The third class of pigments act destructively to linseed oil; they having an acid base (mostly tin salt, hydrochloride of tin, and redwood dye), form with the gelatinous matter of the oil a jelly that will neither work well under the brush nor harden sufficiently, and can be used in varnish for glazing only; they are not permanent in color, and among the most troublesome are the lower grades of so-called carmines, madderlakes, rose pinks, etc., which contain more or less acidous dyes, forming a soft paint with linseed oil that once dry on a job can be twisted or peeled off like the skin of a ripe peach. All these combinations of paint have to be closely observed by the painter to insure his success.

Twenty-five years ago a house needed to be painted outside but once in from five to seven years; it looked well all the time, as no dust settled in the paint to make it unsightly. Painters then used the Dutch-process-made white-lead, a base and raw linseed oil, a fat acid, which formed the insoluble soap. They also put turpentine in the following coats, to keep up the proportions of oil and pigment. All held out well against wind and weather. Now they use the wet-process-made white lead, neutralized by vinegar, with oil neutralized by boiling, from the first to the last coat, and - fail in making their work permanent.

W.S., in the Building News, relates an unaccountable mysterious blistering in a leaky house, where the rainwater came from above on a painted wood wall, blistering the paint in streaks and filled at the lower ends with water, which no doubt was caused by the water soaking the wood at the upper ends where there was no paint, and following it down through the fibers, pushed and peeled off the soft, inadhesive paint. Green, sappy, and resinous wood is unfit for durable painting, and to avoid blistering and peeling wood should be well seasoned and primed with all raw linseed oil, some drier, to insure a moderately slow drying, and as much of a base pigment as the painter can possibly spread (much drier takes up too much oil acid, needed for the pigment base to combine with), which insures a tough paint that never fails to stand against blistering or peeling, as well as wind, weather, and ammonia.

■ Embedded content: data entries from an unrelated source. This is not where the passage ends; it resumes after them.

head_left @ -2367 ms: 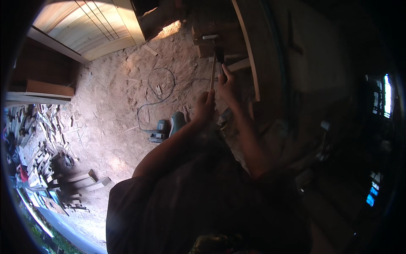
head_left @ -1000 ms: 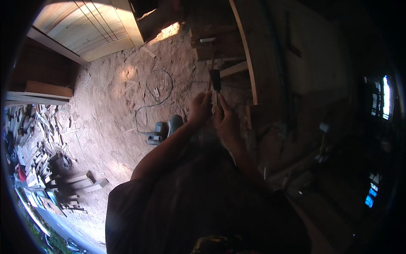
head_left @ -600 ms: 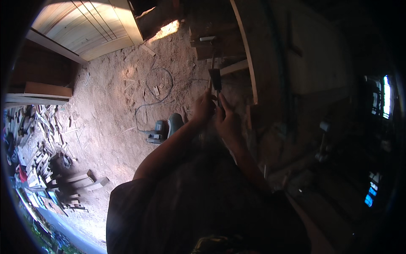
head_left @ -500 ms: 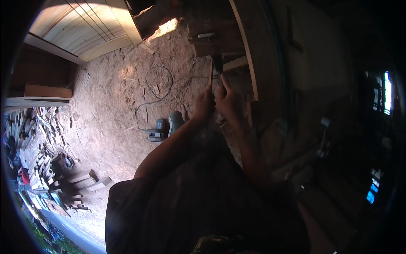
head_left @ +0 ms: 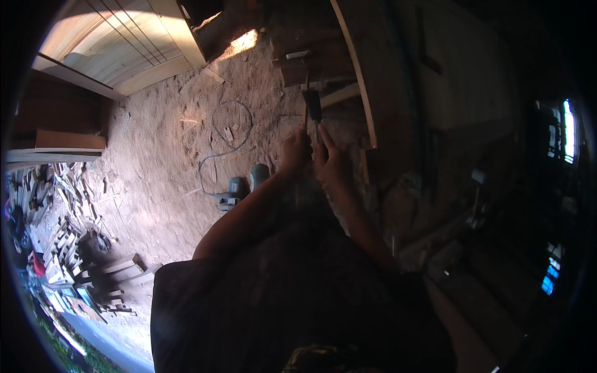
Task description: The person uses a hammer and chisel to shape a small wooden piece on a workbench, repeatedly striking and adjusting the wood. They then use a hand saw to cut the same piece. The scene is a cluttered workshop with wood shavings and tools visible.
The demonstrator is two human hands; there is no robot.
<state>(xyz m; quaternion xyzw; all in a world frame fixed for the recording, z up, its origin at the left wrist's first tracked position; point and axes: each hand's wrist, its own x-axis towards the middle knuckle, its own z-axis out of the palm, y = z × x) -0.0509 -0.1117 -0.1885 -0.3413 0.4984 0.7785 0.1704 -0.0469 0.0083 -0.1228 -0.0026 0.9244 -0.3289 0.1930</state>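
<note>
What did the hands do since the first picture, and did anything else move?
The right hand came down from higher up the thin dark tool and closed in beside the left hand; both now sit together at its lower end. The power tool on the dirt floor, its looping cord and the wood scraps stayed put.

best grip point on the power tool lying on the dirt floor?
Probably the power tool by its teal body, from above: it lies flat on the dirt floor with open ground around it. Avoid the cord looping off behind. No handle can be made out.
</note>
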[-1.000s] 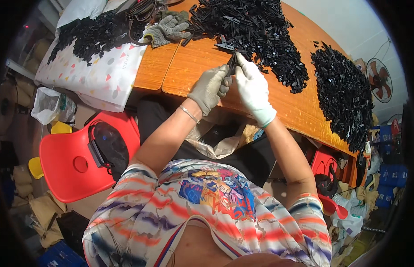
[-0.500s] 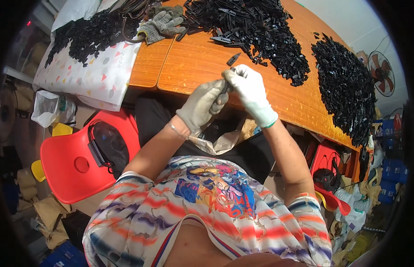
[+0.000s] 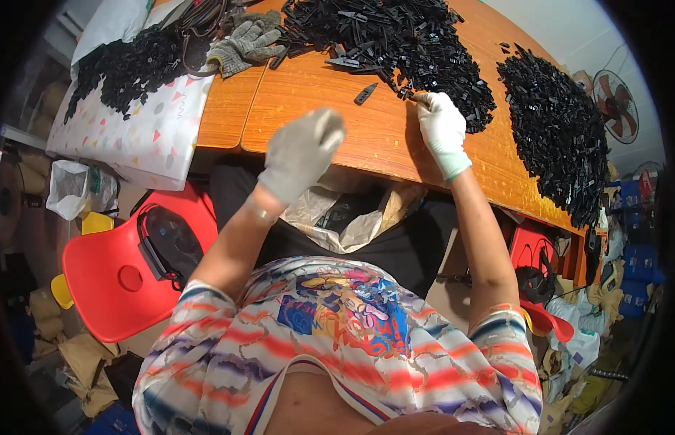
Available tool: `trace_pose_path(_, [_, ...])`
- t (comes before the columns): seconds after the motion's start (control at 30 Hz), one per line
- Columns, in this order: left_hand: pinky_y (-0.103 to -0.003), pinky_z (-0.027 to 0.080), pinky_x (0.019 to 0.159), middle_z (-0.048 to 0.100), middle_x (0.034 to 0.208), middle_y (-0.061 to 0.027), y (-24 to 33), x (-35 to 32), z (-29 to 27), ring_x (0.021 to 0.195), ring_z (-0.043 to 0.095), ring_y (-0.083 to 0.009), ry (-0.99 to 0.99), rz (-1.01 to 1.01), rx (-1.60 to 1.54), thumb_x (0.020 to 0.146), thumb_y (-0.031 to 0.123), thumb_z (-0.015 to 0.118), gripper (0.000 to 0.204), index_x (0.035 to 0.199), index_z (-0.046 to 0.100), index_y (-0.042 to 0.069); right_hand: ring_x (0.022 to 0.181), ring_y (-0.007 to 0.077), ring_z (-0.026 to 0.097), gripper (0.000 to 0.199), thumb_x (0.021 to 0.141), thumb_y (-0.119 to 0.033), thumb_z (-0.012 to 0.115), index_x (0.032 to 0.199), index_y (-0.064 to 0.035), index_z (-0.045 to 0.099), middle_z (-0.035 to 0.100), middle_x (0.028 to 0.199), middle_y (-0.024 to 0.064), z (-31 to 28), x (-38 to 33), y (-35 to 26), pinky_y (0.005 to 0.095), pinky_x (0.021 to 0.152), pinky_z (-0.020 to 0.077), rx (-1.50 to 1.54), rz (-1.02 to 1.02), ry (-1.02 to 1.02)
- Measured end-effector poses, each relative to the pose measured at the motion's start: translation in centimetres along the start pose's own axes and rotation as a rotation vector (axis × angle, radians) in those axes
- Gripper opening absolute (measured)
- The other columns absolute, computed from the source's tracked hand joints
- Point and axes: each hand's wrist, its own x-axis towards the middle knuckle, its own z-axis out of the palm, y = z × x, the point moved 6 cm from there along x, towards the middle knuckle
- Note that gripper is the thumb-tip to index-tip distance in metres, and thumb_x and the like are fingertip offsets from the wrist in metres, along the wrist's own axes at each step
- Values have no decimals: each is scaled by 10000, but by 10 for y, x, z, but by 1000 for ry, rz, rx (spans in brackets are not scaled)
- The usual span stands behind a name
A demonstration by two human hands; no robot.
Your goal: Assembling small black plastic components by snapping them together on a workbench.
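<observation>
My right hand, in a white glove with a green cuff, reaches over the wooden table to the near edge of a large heap of black plastic parts. Its thumb and fingertips close together on a small dark piece there, partly hidden by the fingers. Nearer to me, my left hand in a greyish, worn glove hovers over the table's front edge. Motion blurs its fingers, and no part shows in it. One pointed black plastic part lies apart on the wood, between the two hands.
Another heap of black parts covers the table's right end. Smaller black pieces lie on a patterned white cloth at left, near grey knitted gloves. An opened bag sits at my lap; a red chair stands left.
My hands, together on a dark part before, have separated. The right moved out and right to the heap; the left drew back leftward. The dark part between them no longer shows.
</observation>
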Motion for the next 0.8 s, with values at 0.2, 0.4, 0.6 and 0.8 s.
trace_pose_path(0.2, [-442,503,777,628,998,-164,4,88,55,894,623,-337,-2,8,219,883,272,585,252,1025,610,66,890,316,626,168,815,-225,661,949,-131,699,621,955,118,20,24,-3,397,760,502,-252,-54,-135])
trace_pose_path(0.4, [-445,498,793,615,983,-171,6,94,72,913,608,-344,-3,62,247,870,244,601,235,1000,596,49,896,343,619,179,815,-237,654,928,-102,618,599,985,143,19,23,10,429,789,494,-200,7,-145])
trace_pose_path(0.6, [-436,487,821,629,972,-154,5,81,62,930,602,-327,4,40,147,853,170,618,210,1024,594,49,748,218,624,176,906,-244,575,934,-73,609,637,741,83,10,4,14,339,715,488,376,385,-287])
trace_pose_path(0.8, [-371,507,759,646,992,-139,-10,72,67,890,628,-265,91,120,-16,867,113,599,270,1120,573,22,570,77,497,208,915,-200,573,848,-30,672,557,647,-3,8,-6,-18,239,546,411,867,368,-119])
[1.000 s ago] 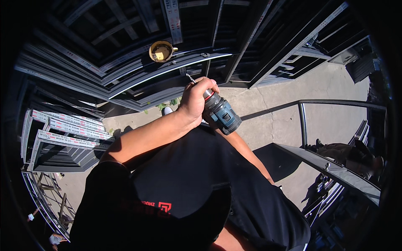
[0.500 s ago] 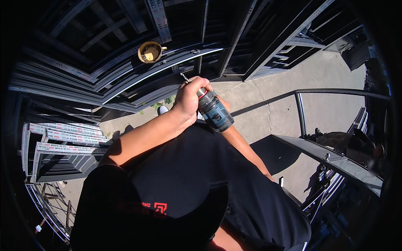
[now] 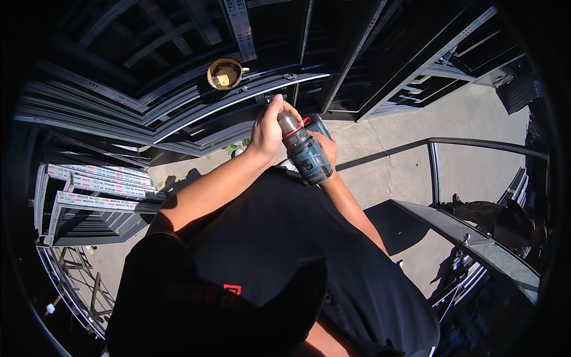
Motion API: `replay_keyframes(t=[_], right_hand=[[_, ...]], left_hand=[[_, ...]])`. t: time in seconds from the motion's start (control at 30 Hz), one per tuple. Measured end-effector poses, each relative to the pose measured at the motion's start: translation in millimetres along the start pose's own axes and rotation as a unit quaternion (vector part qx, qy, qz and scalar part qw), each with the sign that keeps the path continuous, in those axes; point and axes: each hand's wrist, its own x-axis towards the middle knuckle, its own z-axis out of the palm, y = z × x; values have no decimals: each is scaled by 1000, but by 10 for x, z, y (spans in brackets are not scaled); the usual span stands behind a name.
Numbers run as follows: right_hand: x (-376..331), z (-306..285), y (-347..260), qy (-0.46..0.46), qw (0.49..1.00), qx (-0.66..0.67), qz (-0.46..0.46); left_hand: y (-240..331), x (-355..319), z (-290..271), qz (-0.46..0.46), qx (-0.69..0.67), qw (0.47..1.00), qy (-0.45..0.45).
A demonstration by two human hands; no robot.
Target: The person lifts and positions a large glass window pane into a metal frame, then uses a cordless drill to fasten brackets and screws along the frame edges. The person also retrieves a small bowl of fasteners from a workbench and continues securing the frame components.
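A blue-and-black cordless drill point(image 3: 310, 159) is held in front of my body, its chuck pointing away from me. My right hand point(image 3: 325, 149) is wrapped round the handle, partly hidden behind the drill body. At the front end, my left hand point(image 3: 267, 130) is curled round the grey chuck, with fingertips showing on its far side. No drill bit can be made out now; the hand may hide it. Beyond the left hand, a yellow mug point(image 3: 244, 70) with dark and pale contents sits on the stacked dark frames.
Dark metal frames point(image 3: 241, 30) with printed film strips lean ahead. More wrapped profiles point(image 3: 107, 189) stand at left. To the right are an open frame point(image 3: 432, 172) and a panel point(image 3: 452, 223) with a knob. Concrete floor point(image 3: 380, 131) lies between them.
The drill bit that showed beyond my left hand is no longer visible. My left hand has opened partly from its tighter grip, uncovering more of the chuck. The drill's battery end now shows.
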Motion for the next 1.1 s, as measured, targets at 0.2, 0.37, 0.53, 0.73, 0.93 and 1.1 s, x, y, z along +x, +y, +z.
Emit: replay_keyframes(t=[0.2, 0.37, 0.53, 0.73, 0.93, 1.1], right_hand=[[-236, 75, 185, -56, 996, -39, 60], [-759, 188, 465, -102, 968, -110, 203], [-1055, 109, 568, -11, 926, -58, 373], [-775, 35, 377, -11, 910, -123, 396], [-72, 309, 251, -34, 908, -88, 409], [448, 534, 196, -25, 944, -75, 321]], left_hand=[[-372, 360, -619, 16, 152, 984, 92], [-689, 969, -1621, -226, 210, 933, 184], [-882, 1991, -2489, -349, 100, 910, 199], [-921, 2604, -2704, -390, 43, 899, 193], [-496, 2126, -1687, -292, -4, 956, -21], [-53, 1728, -845, -239, -33, 958, -154]])
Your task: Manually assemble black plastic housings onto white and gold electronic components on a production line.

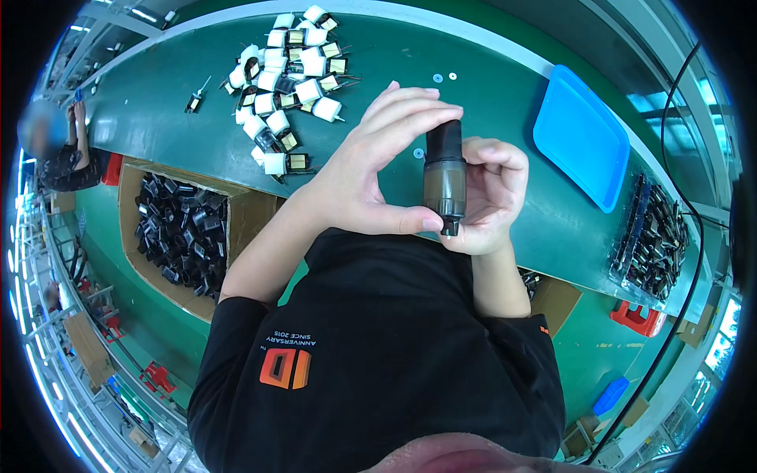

The coach, car, and house painter can materially improve his painting where his needs lie by first oiling the wood with raw oil, then smoothing the surface down with lump pumicestone, washing it with a mixture of japan drier or, better yet, gold sizing and turpentine, wiping dry, and following it up with a coat of white lead, oil, and turpentine. The explanation is: the raw oil penetrates the wood and raises the wood fibers on the surface to be rubbed down with pumicestone, insuring the best surface for the following painting: to harden the oil in the wood it receives a coat of japan drier, which follows into the pores and there forms a tough, resinous matter, resisting any air pressure that might arise from within, and at the same time reacts on the first coat of lead as a drier. This mode insures the smoothest and toughest foundation for the following painting, and may be exposed to the hottest July sun without fear of either blistering or peeling.

LOUIS MATERN.

Bloomington, Ill.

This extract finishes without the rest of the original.